We have an LTO-3 Tape drive in a Dell media library that we use for our tape backups. The article about LTO on Wikipedia states that:
LTO uses an automatic verify-after-write technology to immediately check the data as it is being written, but some backup systems explicitly perform a completely separate tape reading operation to verify the tape was written correctly. This separate verify operation doubles the number of end-to-end passes for each scheduled backup, and reduces the tape life by half.
What I would like to know is, do I need my backup software (Backup Exec in this case) to perform a verify on these tapes or is the verify-after-write technology inherent in LTO drives sufficient?
I would also be curious if Backup Exec understands the verify-after-write technology enough to alert me if that technology couldn't veryify the data or will it just ignore it making it useless anyway since even if the drive detecs a problem I would never know about it.
Great question!
Whilst I would say that yes you should test them, I'd say that testing the tapes/drives in themselves is important what is much more vital is testing the end to end restoration process.

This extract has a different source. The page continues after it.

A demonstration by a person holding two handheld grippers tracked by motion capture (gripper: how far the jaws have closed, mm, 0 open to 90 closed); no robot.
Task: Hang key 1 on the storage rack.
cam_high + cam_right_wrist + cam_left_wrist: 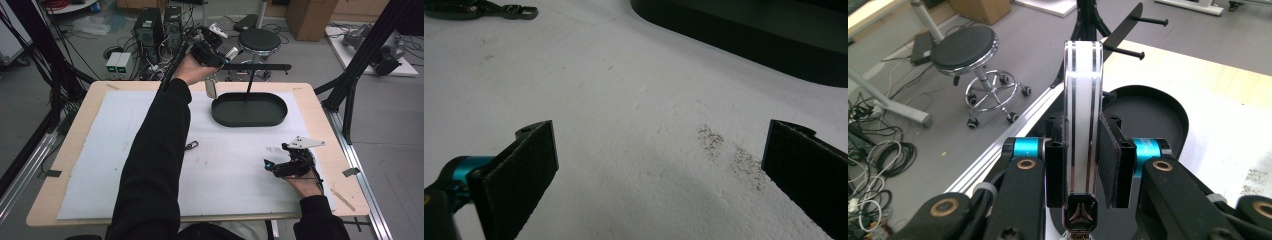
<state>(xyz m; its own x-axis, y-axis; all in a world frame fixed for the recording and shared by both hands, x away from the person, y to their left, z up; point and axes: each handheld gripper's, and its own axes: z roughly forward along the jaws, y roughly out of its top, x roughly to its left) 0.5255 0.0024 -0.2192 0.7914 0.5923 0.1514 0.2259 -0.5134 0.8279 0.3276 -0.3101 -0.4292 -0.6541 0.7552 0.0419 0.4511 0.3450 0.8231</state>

I can't recommend enough regular full system restorations and service testing, it's the only way to know for sure that the entire system is doing what you bought it for. You don't have to look far on this site to see people who struggle to restore their service even though they thought they'd covered all the steps individually.
Hope this helps.
First of all this automatic verification is no substitute for end-to-end verification. I have seen drives shipped with a firmware bug that caused restore reading to be less reliable than verification reading.

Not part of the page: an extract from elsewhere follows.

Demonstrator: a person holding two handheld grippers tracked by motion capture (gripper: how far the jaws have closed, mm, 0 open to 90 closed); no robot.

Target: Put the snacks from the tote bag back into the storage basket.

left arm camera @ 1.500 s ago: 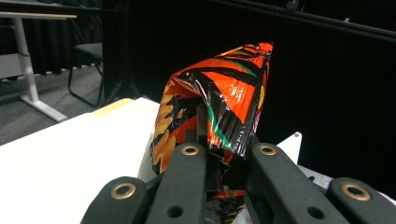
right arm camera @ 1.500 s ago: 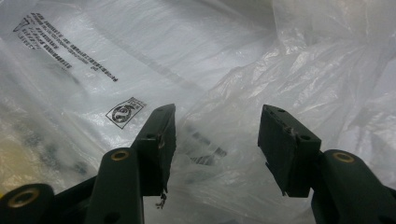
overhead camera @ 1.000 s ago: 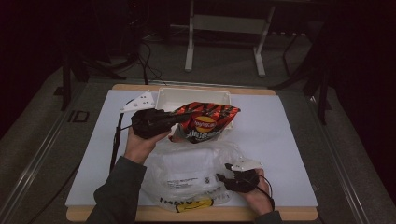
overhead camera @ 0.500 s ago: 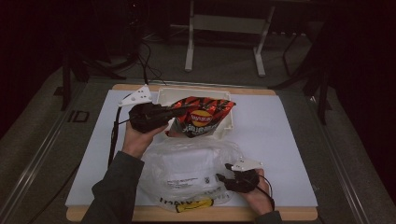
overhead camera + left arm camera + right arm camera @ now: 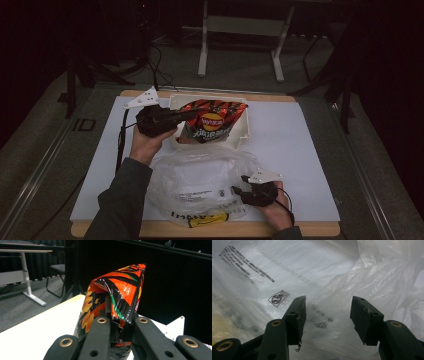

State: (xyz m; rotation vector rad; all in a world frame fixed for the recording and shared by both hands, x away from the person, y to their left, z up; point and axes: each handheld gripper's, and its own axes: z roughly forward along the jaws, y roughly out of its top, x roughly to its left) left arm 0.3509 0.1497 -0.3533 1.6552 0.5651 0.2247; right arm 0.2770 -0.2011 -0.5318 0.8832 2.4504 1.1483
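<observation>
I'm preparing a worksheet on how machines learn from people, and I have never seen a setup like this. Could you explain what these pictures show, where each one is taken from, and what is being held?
There is no robot here: a person holds a hand-operated two-jaw gripper in each hand. The wide picture comes from a fixed camera above the table. The other two come from small cameras riding on the grippers, looking along their black jaws.

The left gripper is shut on a red and orange snack bag, held over a white tray. The right gripper is open, its jaws apart in front of a crumpled clear plastic bag with printed text, which lies on the table nearer the person.
</observation>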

The outcome of that was that you could write the tapes without any errors being reported, but upon trying to restore you would see reads getting errors or dropping in speed by several orders of magnitudes.
Most customers never noticed this firmware bug. According to the vendor because the customers didn't actually perform test restores. This particular bug got fixed. But I'm sure we haven't seen the last firmware bug, and some firmware bugs will only be discovered if you actually test real reads.

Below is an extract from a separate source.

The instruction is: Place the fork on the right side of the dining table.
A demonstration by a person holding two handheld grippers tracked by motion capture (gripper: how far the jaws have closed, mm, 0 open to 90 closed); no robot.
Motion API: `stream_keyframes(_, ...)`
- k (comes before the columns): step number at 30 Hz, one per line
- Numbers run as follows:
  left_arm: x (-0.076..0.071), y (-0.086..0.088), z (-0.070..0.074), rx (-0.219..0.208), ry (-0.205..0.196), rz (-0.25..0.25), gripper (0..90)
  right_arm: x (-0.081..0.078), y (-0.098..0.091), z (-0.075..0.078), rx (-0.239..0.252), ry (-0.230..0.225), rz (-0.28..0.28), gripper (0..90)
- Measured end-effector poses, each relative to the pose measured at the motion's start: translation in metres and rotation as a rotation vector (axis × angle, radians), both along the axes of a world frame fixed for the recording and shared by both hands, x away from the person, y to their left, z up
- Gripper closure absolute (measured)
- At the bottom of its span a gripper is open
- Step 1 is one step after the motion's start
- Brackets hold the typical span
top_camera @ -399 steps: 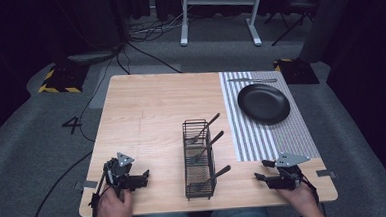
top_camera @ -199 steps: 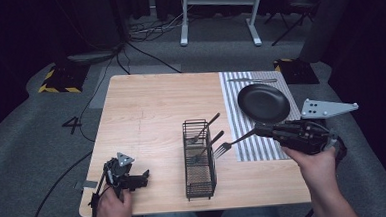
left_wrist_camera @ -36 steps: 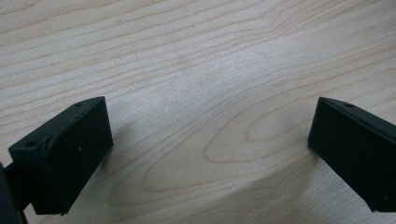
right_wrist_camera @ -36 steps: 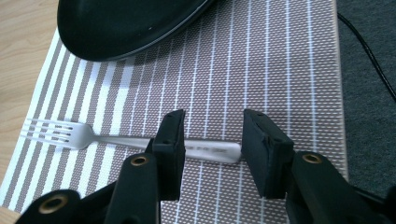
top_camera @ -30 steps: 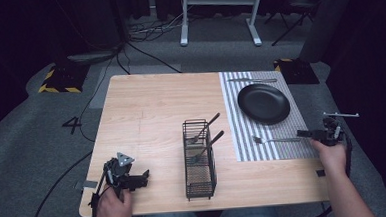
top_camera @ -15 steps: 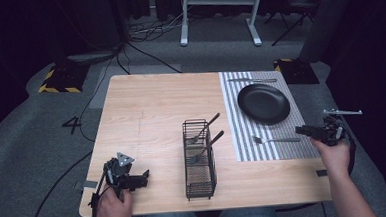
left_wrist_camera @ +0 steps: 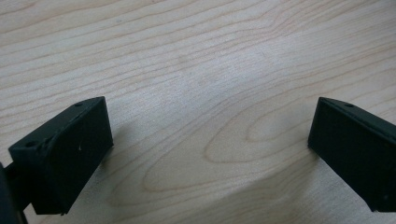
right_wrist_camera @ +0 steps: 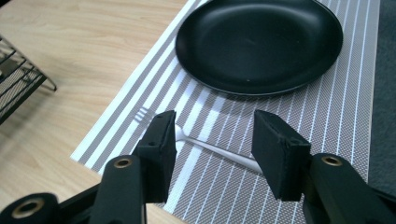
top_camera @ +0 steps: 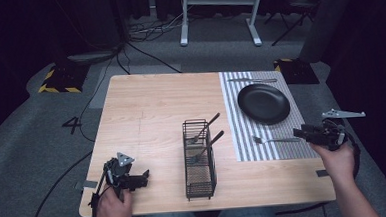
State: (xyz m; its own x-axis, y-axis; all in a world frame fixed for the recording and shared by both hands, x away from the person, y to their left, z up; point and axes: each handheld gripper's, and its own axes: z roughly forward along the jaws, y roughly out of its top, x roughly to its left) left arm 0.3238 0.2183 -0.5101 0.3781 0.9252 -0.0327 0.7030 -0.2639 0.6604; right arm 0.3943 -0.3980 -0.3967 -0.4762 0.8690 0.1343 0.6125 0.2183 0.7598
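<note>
We have the fork [top_camera: 275, 139] flat on the striped mat [top_camera: 245, 136], at 6 o'clock of the black plate [top_camera: 263, 103]: table-setting spot. Right tongs [right_wrist_camera: 212, 140] spread, have just been opening, nothing pinched; fork lies beneath them. Left tongs [left_wrist_camera: 205, 140] spread wide, parked idle on the worktop [top_camera: 156, 110]. Fork handle is partly hidden behind our right jaws. Cutlery in the wire rack [top_camera: 199, 158] is hard to identify.

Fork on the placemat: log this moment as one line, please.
fork: flat on striped placemat, beside black plate | right hand-held gripper: jaws just opening, clear of fork | left hand-held gripper: open, on table
</note>
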Motion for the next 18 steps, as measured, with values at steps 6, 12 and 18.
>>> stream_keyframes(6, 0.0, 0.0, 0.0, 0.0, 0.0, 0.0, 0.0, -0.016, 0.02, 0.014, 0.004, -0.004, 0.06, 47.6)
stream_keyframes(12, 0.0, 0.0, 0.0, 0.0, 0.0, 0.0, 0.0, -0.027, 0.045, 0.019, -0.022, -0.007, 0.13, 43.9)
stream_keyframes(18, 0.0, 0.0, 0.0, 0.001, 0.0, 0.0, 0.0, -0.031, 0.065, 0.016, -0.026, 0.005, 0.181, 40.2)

What happens when the verification fails is that the firmware automatically writes a second copy (and during restore the firmware transparently to the host returns only one of the two copies). This means that available capacity varies depending on drive health and media quality.
If too many write attempts fail in the verification read an error is reported back at the SCSI level. One would think an error reported this way is hard to miss at the software layer, but bugs in code paths that are only triggered by flaky hardware are notoriously difficult to test for.